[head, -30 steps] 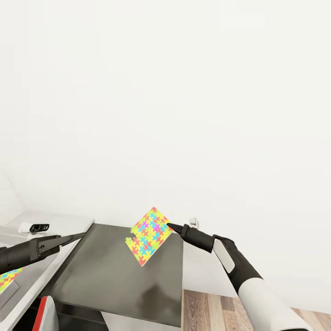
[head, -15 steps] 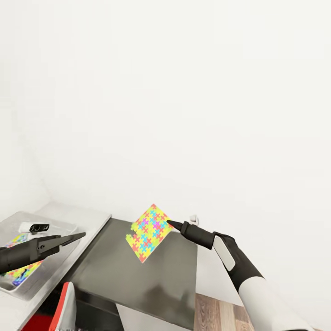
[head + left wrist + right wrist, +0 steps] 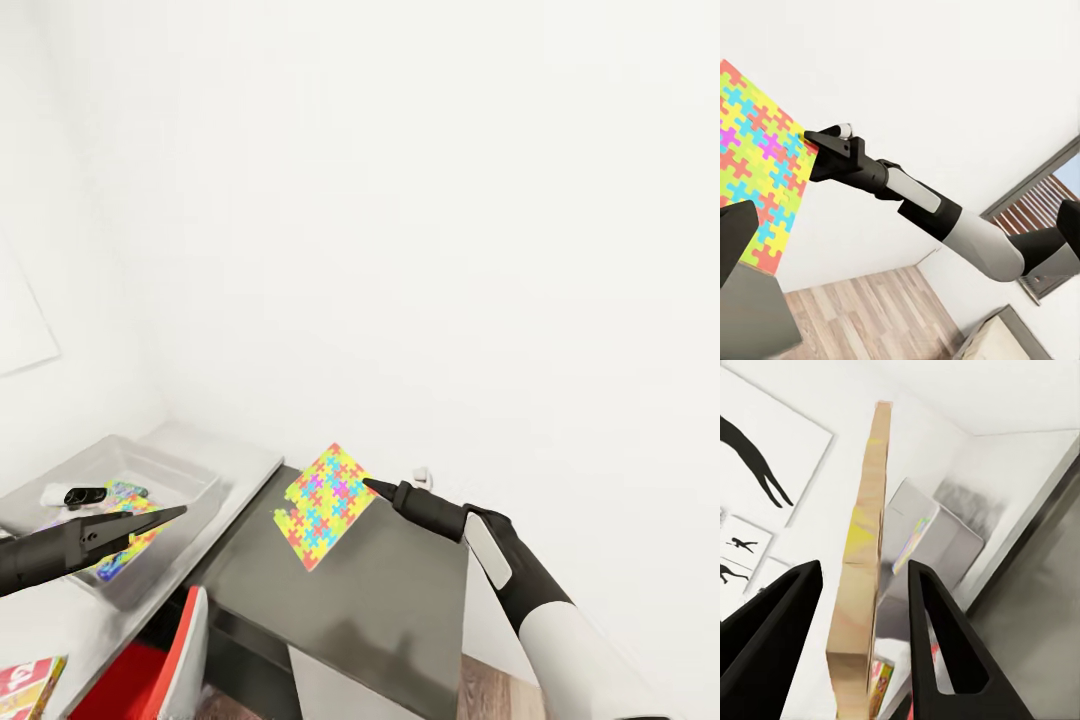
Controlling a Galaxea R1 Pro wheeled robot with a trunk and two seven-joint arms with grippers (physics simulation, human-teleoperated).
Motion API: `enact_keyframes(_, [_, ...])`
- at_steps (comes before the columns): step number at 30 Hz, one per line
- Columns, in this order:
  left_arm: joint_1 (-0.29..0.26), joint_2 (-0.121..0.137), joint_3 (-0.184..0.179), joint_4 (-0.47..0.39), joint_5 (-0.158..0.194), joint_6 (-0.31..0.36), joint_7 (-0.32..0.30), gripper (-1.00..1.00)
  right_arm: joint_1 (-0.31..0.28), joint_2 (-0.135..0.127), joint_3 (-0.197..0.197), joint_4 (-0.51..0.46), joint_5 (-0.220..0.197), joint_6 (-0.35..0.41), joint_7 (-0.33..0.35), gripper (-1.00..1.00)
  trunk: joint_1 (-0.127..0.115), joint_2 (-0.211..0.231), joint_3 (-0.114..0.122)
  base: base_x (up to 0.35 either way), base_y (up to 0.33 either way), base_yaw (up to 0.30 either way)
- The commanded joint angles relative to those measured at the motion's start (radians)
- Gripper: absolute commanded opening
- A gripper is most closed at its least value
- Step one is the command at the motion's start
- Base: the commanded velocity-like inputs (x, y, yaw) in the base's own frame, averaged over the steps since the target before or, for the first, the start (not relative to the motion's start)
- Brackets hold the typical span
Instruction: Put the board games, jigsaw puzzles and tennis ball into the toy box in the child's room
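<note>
Right gripper (image 3: 372,488): my fingers pinch the corner of a thin multicoloured jigsaw puzzle square (image 3: 327,507), held tilted in the air above the dark-grey counter (image 3: 380,600).
Left gripper (image 3: 170,514): I see it pointing toward the counter, over the near wall of the tray; jaws drawn nearly together, gripping nothing.
Red and grey chair (image 3: 165,672): below the desk edge.
Printed game box (image 3: 28,685): lying on the light-grey desk (image 3: 60,640).
Shallow grey toy box (image 3: 190,480): on the desk by the wall, a second multicoloured puzzle (image 3: 128,520) lying inside.
</note>
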Motion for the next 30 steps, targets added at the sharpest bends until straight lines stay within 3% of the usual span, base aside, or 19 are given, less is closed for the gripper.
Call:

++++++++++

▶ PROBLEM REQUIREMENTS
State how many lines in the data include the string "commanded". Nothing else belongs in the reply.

▶ RESULT FOR THIS EXERCISE
3